## [Task data]
--------------------------------------------------

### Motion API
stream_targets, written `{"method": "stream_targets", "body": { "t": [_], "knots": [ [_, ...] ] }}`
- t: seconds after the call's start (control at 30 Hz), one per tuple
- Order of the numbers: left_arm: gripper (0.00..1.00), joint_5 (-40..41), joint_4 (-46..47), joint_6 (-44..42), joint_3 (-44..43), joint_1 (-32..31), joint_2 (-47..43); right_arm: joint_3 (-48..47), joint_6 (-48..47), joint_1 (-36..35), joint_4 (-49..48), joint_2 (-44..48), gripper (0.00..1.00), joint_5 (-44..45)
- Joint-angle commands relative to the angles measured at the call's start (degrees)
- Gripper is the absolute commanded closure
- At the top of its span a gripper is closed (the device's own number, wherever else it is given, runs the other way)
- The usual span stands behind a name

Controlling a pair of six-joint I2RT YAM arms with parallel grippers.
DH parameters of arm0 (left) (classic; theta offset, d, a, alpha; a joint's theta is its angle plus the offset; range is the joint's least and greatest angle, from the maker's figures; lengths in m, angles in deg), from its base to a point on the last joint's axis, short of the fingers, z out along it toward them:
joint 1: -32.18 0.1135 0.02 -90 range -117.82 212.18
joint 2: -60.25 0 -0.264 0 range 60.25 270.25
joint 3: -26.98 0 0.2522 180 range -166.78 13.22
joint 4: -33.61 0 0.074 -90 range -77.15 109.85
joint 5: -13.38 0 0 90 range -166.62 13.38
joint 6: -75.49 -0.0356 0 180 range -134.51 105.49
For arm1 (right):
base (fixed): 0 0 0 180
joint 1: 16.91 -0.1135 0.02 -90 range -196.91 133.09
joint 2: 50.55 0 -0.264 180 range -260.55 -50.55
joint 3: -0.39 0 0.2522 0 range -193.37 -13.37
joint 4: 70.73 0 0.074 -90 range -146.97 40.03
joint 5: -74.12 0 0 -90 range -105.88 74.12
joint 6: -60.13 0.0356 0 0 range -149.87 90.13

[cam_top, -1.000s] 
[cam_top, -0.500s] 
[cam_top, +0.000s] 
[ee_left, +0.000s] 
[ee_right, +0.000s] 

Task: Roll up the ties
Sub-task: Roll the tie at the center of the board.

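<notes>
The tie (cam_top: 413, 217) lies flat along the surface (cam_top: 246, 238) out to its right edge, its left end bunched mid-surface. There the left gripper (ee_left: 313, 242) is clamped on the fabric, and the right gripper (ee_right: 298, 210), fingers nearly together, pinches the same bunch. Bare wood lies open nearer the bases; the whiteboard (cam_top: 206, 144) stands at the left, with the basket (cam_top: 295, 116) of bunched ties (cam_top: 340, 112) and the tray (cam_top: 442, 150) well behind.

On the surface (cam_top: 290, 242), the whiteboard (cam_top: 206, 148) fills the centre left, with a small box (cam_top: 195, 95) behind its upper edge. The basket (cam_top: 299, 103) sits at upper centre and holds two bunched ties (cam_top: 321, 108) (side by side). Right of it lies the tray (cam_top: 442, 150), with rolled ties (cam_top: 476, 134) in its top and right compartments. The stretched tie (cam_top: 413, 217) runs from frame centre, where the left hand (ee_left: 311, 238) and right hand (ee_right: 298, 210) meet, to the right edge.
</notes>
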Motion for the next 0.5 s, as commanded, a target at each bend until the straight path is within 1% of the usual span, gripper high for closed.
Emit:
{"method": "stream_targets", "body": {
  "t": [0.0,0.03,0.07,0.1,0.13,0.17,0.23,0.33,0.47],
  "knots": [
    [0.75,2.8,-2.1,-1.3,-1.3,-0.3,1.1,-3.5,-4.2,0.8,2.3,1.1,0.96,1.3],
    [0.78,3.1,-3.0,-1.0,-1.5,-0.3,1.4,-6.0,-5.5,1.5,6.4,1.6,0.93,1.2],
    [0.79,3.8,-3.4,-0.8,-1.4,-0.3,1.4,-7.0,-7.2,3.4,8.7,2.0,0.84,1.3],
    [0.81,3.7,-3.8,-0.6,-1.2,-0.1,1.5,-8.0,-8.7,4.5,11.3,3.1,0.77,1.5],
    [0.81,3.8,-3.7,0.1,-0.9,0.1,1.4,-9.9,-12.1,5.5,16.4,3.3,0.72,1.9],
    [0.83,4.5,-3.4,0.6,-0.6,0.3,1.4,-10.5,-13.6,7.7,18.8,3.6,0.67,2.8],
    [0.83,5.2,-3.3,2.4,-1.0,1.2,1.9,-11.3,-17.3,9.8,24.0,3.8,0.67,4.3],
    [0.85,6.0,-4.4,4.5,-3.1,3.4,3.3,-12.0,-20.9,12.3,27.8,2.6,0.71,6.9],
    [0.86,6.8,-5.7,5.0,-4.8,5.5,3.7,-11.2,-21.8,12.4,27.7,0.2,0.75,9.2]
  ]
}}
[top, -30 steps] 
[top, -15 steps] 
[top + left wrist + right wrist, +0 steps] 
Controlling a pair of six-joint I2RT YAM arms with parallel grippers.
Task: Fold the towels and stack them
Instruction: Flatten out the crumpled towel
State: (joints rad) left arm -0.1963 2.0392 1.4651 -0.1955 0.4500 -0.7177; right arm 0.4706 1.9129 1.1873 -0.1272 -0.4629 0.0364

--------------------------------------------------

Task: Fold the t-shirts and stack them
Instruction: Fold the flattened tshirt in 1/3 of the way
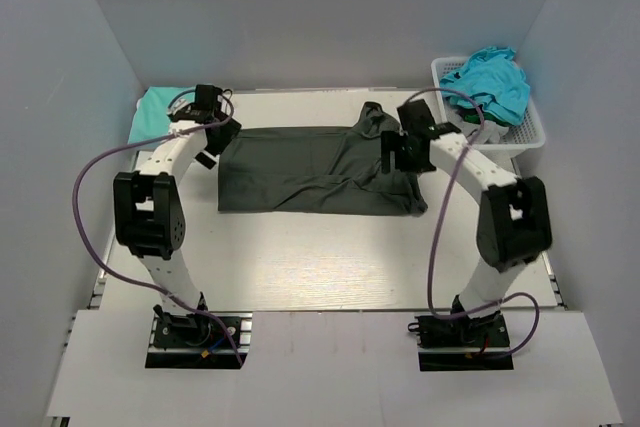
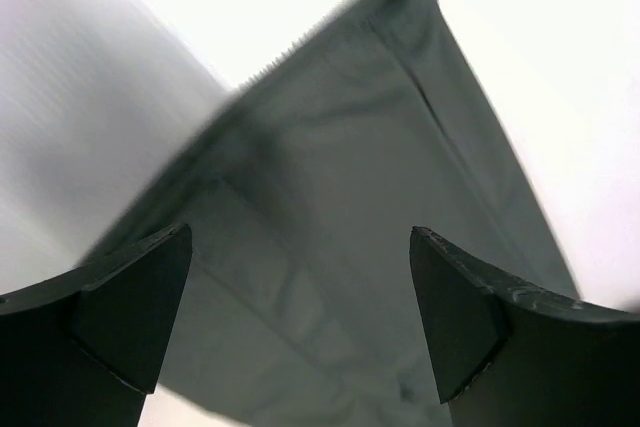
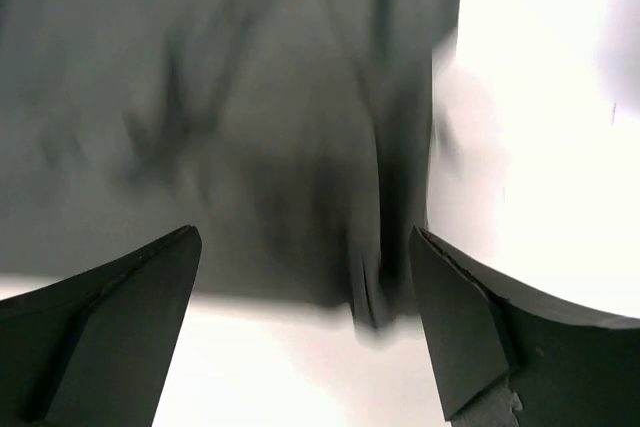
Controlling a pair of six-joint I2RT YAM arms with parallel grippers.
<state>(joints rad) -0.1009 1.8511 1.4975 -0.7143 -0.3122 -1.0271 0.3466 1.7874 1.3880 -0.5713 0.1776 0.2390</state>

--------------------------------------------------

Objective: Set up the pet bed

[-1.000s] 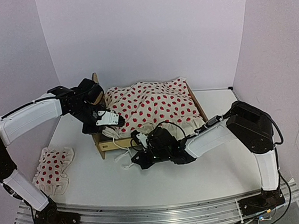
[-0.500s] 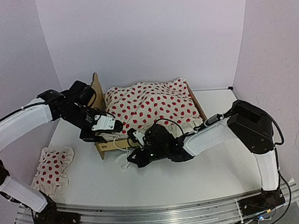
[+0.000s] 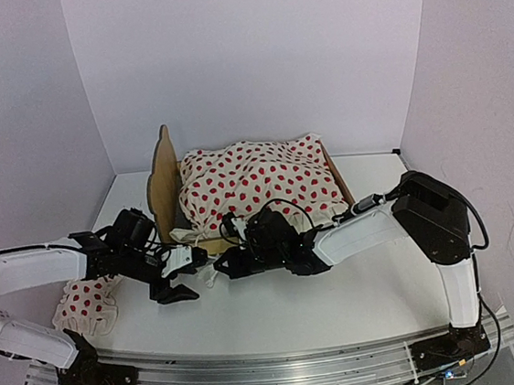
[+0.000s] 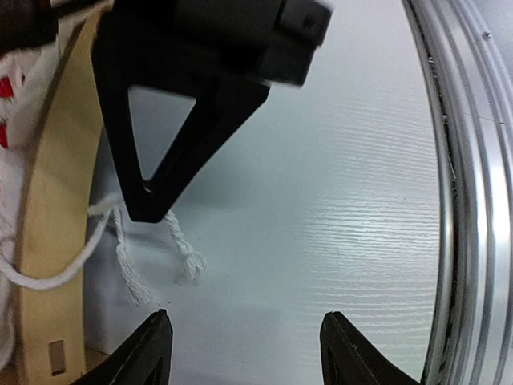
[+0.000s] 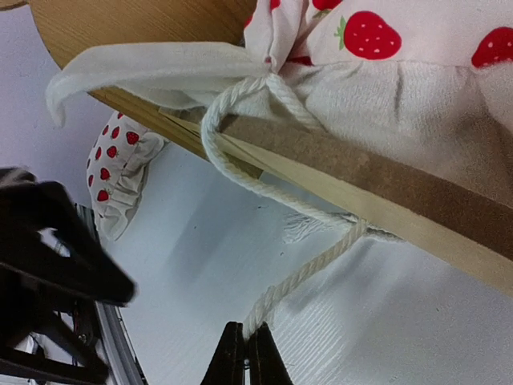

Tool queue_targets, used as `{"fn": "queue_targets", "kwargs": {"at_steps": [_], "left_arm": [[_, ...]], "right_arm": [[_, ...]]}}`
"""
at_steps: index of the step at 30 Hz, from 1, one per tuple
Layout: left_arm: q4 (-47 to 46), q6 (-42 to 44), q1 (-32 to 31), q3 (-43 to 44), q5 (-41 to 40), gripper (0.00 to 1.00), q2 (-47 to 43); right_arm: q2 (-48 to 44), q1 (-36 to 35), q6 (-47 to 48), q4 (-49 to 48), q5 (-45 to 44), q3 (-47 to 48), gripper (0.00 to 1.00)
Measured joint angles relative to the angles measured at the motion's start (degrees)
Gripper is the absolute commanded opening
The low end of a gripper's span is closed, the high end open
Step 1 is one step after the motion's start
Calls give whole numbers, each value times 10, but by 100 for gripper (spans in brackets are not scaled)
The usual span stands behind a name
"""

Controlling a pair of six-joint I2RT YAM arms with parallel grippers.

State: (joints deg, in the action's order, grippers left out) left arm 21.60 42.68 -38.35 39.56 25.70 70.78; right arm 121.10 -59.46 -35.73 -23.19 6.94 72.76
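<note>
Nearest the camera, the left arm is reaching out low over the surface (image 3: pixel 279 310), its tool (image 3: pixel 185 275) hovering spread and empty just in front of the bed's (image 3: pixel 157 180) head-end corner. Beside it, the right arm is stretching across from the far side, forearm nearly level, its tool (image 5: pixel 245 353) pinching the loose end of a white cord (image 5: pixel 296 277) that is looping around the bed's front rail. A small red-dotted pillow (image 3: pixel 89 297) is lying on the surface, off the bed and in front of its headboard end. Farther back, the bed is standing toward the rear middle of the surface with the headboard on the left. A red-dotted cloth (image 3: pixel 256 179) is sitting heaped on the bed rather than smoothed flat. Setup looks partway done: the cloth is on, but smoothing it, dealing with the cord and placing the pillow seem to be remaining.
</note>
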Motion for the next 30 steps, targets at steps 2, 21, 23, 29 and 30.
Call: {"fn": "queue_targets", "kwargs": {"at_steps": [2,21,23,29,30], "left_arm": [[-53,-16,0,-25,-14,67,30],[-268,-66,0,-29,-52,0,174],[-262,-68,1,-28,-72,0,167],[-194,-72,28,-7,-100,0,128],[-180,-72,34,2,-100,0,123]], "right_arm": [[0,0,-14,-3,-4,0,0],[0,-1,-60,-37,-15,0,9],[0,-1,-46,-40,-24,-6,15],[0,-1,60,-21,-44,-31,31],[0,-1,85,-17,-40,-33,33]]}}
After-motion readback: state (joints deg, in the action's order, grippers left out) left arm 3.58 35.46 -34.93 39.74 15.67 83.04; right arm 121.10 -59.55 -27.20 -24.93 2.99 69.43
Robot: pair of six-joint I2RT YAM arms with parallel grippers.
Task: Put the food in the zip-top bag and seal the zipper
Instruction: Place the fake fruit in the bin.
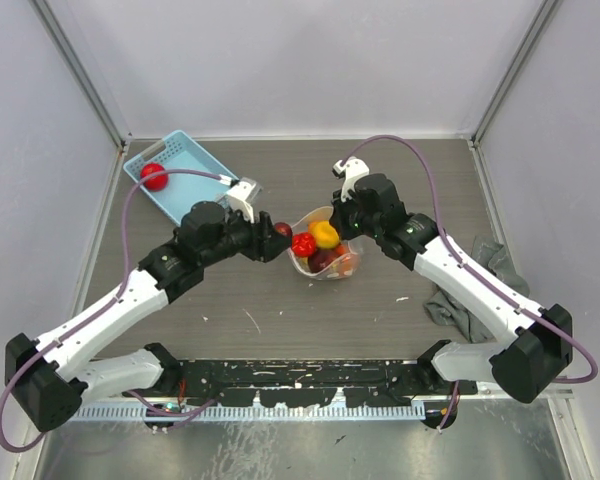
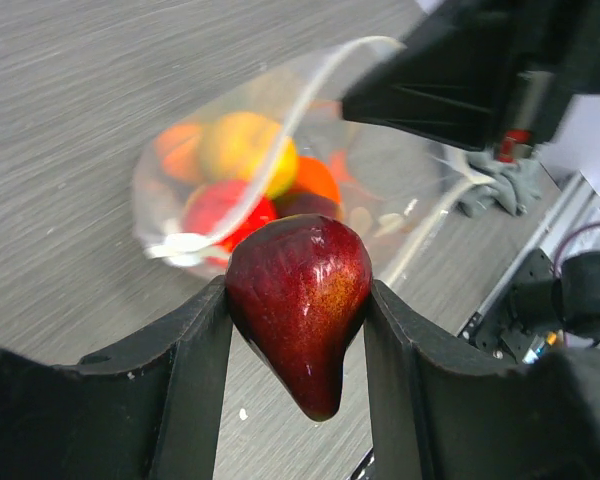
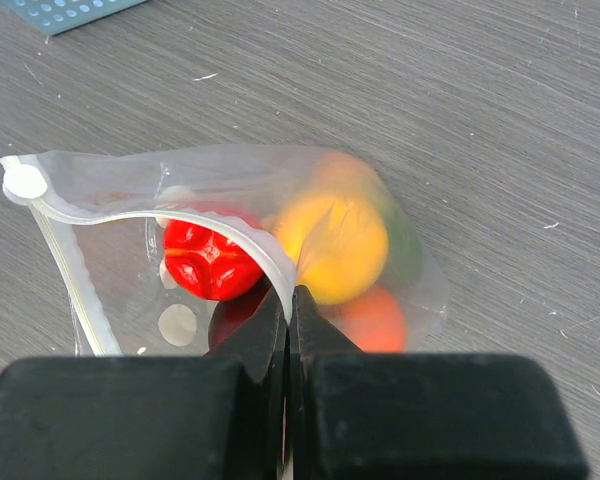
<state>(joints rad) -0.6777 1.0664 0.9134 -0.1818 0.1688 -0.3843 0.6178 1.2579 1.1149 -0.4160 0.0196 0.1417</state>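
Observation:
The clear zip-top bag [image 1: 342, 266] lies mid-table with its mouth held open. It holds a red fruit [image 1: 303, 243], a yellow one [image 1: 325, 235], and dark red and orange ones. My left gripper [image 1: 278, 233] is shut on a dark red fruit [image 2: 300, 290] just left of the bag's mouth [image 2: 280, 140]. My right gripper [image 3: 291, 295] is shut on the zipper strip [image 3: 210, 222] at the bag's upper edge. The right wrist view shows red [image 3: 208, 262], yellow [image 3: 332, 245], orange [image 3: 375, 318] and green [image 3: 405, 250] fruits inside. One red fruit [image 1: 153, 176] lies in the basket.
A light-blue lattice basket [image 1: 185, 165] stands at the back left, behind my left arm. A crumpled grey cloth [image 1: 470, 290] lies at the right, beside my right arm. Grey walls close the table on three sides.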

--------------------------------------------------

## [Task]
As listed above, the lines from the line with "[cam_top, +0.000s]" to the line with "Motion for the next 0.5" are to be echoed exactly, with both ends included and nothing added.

## [Response area]
[cam_top, +0.000s] 
[ee_left, +0.000s] 
[ee_right, +0.000s] 

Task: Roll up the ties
Sub-task: Roll the tie at the center of the board.

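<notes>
The tie (cam_top: 413, 217) lies flat along the surface (cam_top: 246, 238) out to its right edge, its left end bunched mid-surface. There the left gripper (ee_left: 313, 242) is clamped on the fabric, and the right gripper (ee_right: 298, 210), fingers nearly together, pinches the same bunch. Bare wood lies open nearer the bases; the whiteboard (cam_top: 206, 144) stands at the left, with the basket (cam_top: 295, 116) of bunched ties (cam_top: 340, 112) and the tray (cam_top: 442, 150) well behind.

On the surface (cam_top: 290, 242), the whiteboard (cam_top: 206, 148) fills the centre left, with a small box (cam_top: 195, 95) behind its upper edge. The basket (cam_top: 299, 103) sits at upper centre and holds two bunched ties (cam_top: 321, 108) (side by side). Right of it lies the tray (cam_top: 442, 150), with rolled ties (cam_top: 476, 134) in its top and right compartments. The stretched tie (cam_top: 413, 217) runs from frame centre, where the left hand (ee_left: 311, 238) and right hand (ee_right: 298, 210) meet, to the right edge.
</notes>
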Motion for the next 0.5 s, as commanded, a target at each bend until the straight path is within 1% of the usual span, gripper high for closed.

Nothing more belongs to this exercise.